Albert Toft (3 June 1862 – 18 December 1949) was a British sculptor.

Toft's career was dominated by public commemorative commissions in bronze, mostly single statues of military or royal figures.  The Diamond Jubilee of Queen Victoria in 1897, Boer War to 1902, and then World War I to 1918, provided plentiful commissions.  The Oxford Dictionary of National Biography describes Toft as one of the major figures of the "New Sculpture" following on from William Hamo Thornycroft and George Frampton. Toft described his work as 'Idealist' but he also said of himself that "to become an idealist you must necessarily first be a realist."

His father was a notable modeller in ceramics, and his brother was the landscape artist Joseph Alfonso Toft.

Biography
Toft was born in Handsworth, then in Staffordshire, and now a suburb of Birmingham. His parents were Charles Toft (1832–1909) and Rosanna Reeves. His father was a senior modeller at Mintons, and then the chief modeller at Wedgwood pottery.  He had also taught modelling at Birmingham School of Art for some years to 1873.

Toft trained at Wedgwood, and attended art schools in Hanley, Staffordshire and Newcastle upon Tyne. In 1881 he won a scholarship to study sculpture at the South Kensington Schools under Professor Édouard Lantéri. He received silver medals in his second and third years.

From 1885 onwards Toft exhibited at the Royal Academy and some of his most notable works exhibited at the Royal Academy included Fate-Led (1890, now at Walker Art Gallery), The Sere and Yellow Leaf (1892), Spring (1897, now at Birmingham Museum and Art Gallery), The Spirit of Contemplation (1901; Laing Art Gallery, Newcastle) and The Metal Pourer (1915).
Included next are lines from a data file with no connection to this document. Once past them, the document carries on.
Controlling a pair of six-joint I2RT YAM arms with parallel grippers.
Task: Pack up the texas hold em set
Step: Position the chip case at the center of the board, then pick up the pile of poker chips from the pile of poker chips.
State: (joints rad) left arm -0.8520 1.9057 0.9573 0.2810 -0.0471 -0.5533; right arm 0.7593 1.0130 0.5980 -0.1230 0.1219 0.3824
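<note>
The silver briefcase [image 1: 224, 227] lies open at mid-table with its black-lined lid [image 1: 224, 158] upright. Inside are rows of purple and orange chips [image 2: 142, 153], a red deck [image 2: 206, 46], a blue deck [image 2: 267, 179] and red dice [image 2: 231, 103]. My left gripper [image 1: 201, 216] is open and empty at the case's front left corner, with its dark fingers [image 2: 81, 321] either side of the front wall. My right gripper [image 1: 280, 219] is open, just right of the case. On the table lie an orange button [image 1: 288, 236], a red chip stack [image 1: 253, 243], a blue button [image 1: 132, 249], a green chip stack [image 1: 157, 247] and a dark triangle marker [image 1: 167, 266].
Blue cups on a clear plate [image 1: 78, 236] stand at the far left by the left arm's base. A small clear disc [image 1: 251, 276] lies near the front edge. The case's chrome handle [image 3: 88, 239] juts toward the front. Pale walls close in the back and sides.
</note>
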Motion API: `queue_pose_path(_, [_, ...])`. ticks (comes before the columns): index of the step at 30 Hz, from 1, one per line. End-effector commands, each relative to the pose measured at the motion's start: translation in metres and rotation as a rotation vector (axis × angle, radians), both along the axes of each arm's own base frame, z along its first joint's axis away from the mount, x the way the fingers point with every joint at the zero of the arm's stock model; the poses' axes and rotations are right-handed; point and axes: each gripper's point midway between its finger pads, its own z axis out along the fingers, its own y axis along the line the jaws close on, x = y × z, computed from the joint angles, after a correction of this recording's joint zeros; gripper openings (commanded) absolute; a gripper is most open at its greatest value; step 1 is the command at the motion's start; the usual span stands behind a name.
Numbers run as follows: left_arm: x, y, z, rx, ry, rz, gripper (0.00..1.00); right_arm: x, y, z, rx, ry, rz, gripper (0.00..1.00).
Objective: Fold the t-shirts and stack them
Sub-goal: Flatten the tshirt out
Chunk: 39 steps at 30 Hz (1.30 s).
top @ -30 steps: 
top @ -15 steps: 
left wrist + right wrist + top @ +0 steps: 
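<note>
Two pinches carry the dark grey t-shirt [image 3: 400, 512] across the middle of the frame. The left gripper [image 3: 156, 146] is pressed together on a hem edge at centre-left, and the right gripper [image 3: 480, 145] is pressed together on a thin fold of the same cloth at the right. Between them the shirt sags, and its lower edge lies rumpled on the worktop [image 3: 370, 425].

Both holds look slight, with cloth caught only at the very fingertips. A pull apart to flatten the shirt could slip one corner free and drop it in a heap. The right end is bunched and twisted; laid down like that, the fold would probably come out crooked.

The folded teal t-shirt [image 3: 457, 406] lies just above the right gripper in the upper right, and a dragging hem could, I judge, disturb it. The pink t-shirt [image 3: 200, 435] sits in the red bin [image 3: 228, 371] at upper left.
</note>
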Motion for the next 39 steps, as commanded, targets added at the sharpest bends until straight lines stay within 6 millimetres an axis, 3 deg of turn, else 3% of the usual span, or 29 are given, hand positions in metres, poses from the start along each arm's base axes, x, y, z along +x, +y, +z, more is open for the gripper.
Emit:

In 1915 his sculpture The Bather was purchased using the Royal Academy's Chantrey Fund. His 1888 bust of William Ewart Gladstone for the National Liberal Club was modelled from life and acclaimed as one of the best. In 1900 Toft received a bronze medal at the Universal Exhibition in Paris.

He created monuments to Queen Victoria for Leamington Spa, Nottingham, and South Shields, and to Edward VII in Birmingham and Warwick. He designed the coronation medal of George V and Queen Mary (1911) and a statuette of W. S. Penley playing Charley's Aunt for Royal Doulton (1913). He also published a book, Modelling and Sculpture in 1911, which was reprinted in 1949.

He made a series of war memorials, starting with the South African War Memorial in Cardiff (1910), and then many after the First World War, including the Royal Fusiliers War Memorial in London (1922), and four statues for the Birmingham Hall of Memory (1923–24).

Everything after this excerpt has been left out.